Il momento più intenso?

«Ricevere il benvenuto dell’International Association of Cape Horners da parte di sir Robin Knox-Johnston, vincitore nel 1969 della prima regata intorno al mondo in solitaria senza scalo, quando ho doppiato Capo Horn diciamo che ha prodotto un certo effetto. Siamo nove italiani. Poi l’impresa va considerata in tutta la sua interezza: 200 giorni in mare, un pezzo di vita, un ritmo che racchiude la percezione di un obiettivo e di uno spazio che abitiamo. Da piccoli si girava il mappamondo, ora le mappe virtuali, è intenso pensare che l’ho sperimentato quel giro: il desiderio del marinaio di aver visitato tutti gli oceani, di averne memoria reale, è stato appagato. Ho un punto di vista diverso sulla vita quotidiana».

Cosa ha mangiato?

«Ho portato con me un 20% di cibo disidratato come quello degli astronauti, del fresco per i primi giorni, 60 uova, 5 kg di parmigiano porzionato, salumi, componenti secchi in buste separate come melanzane, carote, broccoli, spinaci... con cui preparavo il minestrone che consumavo con il cous cous. Insomma, ho mangiato bene: avevo una cambusa di tutto rispetto».

Cosa insegna il mare?

«Il mare è il più grande contenitore di storie; ha l’inesauribile capacità di assorbire e restituire storie. Il mare ha continuato a darmi piacere e l’ho vissuto e lo vivo intensamente, adeguandomi alle sue leggi, senza pensare a sforzi inutili per cercare di sopraffarlo».

Quando non è in mare e lavora, come architetto, di cosa si occupa?

«Lavoro molto con gli artisti, con progetti culturali e di design, in tutto il mondo. Sono specializzato e attratto da una particolare tecnica di illuminazione che si avvale di pigmenti e quindi elimina lampadine e led».
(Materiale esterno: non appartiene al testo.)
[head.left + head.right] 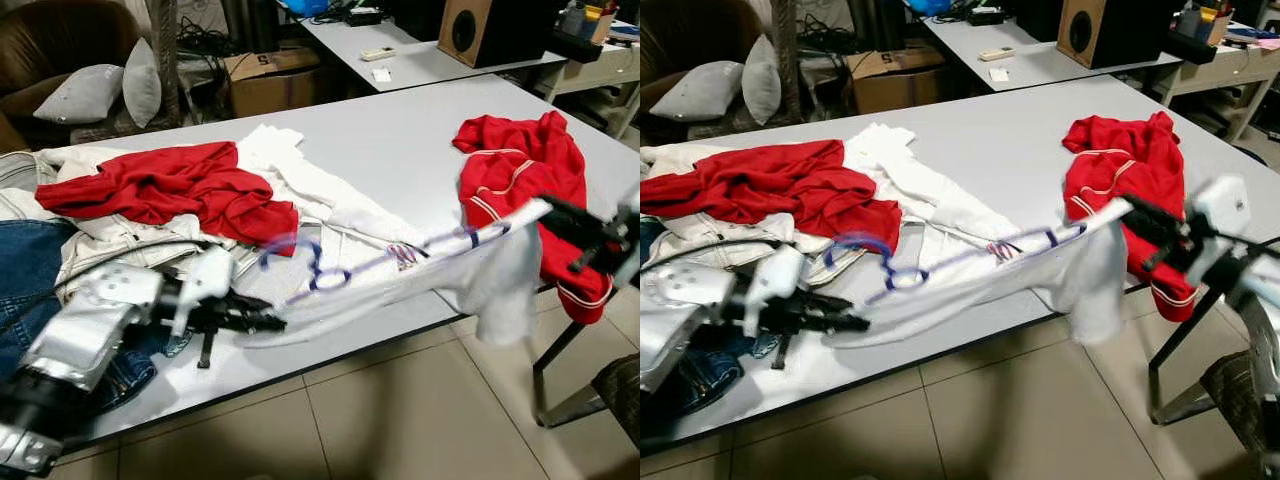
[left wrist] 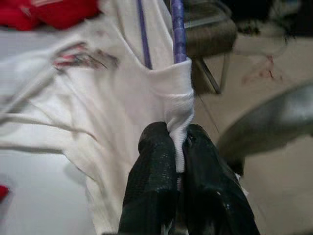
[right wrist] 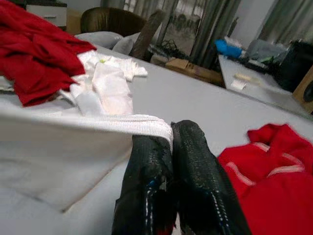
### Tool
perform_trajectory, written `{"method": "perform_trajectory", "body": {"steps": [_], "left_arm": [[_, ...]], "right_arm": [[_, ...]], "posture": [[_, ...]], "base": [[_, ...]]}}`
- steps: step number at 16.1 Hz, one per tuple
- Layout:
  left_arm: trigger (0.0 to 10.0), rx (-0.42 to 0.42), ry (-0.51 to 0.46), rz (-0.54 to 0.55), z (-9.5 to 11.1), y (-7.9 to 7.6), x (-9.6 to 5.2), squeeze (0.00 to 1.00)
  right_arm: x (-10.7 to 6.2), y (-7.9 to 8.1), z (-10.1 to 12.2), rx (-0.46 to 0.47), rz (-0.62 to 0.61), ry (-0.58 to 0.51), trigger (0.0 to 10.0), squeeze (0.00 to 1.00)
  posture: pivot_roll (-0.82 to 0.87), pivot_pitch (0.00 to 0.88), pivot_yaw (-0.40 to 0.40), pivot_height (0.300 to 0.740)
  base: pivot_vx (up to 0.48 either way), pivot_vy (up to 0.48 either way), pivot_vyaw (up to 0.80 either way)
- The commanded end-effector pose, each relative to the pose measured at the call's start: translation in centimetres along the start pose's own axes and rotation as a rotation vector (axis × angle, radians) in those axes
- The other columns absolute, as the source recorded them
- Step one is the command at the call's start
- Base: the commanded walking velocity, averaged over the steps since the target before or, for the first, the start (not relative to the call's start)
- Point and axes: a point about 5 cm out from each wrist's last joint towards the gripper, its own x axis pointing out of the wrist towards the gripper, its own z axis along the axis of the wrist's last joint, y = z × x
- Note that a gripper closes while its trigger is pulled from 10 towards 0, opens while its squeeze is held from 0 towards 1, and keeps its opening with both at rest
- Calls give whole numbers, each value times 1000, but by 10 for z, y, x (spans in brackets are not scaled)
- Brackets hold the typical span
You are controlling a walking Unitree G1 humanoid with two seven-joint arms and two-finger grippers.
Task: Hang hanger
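Left tool (image 1: 268,322) and right tool (image 1: 1137,212) each pinch blurred white shirt (image 1: 440,275); purple hanger (image 1: 330,275) seemingly inside.

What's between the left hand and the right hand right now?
In the left eye view, the white shirt with the purple hanger inside it is stretched between the left hand and the right hand, spanning the table's front edge.
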Motion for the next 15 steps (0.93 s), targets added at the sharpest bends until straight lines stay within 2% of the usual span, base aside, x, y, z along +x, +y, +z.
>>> {"method": "perform_trajectory", "body": {"steps": [1, 4, 6, 9, 10, 11, 14, 15], "left_arm": [[0, -7, -8, 22, 1, 1, -6, 0], [0, -32, 67, 4, -11, -5, -6, 0], [0, -35, 78, 25, -13, -3, -5, 0], [0, -15, 149, 111, -20, 7, -2, 0], [0, -6, 157, 168, -21, 14, -3, 0], [0, -5, 146, 177, -20, 16, -3, 0], [0, -28, 90, 80, -15, 7, -1, 0], [0, -58, 80, -11, -15, -2, 2, 0]], "right_arm": [[-6, -7, 8, -15, -28, -17, 0, 0], [-1, -2, 13, -11, -9, -42, 0, 0], [-1, -2, 16, -12, 2, -55, 0, 0], [1, 2, 21, -5, 32, -72, 0, 0], [1, 3, 21, -2, 37, -75, 0, 0], [0, 3, 21, -1, 38, -76, 0, 0], [-1, 0, 22, -3, 29, -73, 0, 0], [-2, -2, 22, -4, 21, -69, 0, 0]], "posture": [[-58, 0, 60, 740], [-45, 0, 51, 740], [-45, 0, 51, 740], [-45, 0, 51, 740], [-48, 0, 54, 740], [-48, 0, 56, 740], [-48, 0, 56, 740], [-47, 0, 56, 740]], "base": [[0, 0, 0], [0, 0, 0], [0, 0, 0], [0, 0, 0], [0, 0, 0], [0, 0, 0], [0, 0, 0], [0, 0, 0]]}}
Da marinaio ci sono altri progetti a lunga scadenza?

«Nello stretto di Gibilterra, nell’incontro con le orche, si è rotto il timone che mi arriva nuovo a giorni. Sistemerò Aspra, starò con i ragazzi dell’agonistica e poi mi occuperò degli arretrati da architetto per il momento. Nessun progetto all’orizzonte, se non un libro che mi è stato chiesto, per raccontare il viaggio emozionale compiuto».